> [The task]:
Start at the line with "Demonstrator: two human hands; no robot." in the records below, stop at the line with "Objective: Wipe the", and return every line in that span exactly, the two end lines included.

> [Working data]:
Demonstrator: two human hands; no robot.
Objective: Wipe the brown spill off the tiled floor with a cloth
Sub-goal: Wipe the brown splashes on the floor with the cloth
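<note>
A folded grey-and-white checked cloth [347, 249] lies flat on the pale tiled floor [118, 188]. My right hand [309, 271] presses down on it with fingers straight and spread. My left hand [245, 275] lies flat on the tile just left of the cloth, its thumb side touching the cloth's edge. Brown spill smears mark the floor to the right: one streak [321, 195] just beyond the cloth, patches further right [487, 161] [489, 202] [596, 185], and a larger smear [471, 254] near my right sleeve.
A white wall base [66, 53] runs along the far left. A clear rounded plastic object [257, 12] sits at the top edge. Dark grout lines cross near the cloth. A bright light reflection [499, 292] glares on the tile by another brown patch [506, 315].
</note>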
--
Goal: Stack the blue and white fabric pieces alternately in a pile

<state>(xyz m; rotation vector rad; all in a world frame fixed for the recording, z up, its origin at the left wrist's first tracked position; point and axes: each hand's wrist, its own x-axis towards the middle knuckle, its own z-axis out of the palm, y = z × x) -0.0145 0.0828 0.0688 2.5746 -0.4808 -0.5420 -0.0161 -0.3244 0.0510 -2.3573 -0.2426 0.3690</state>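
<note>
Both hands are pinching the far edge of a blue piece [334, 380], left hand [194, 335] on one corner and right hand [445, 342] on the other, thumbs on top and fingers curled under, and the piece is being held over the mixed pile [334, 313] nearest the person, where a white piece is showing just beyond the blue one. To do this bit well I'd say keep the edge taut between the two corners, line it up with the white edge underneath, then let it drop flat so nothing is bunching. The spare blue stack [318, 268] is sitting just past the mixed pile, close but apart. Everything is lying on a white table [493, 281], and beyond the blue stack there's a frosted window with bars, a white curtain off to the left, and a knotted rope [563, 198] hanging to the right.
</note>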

> [Result]:
Demonstrator: two human hands; no robot.
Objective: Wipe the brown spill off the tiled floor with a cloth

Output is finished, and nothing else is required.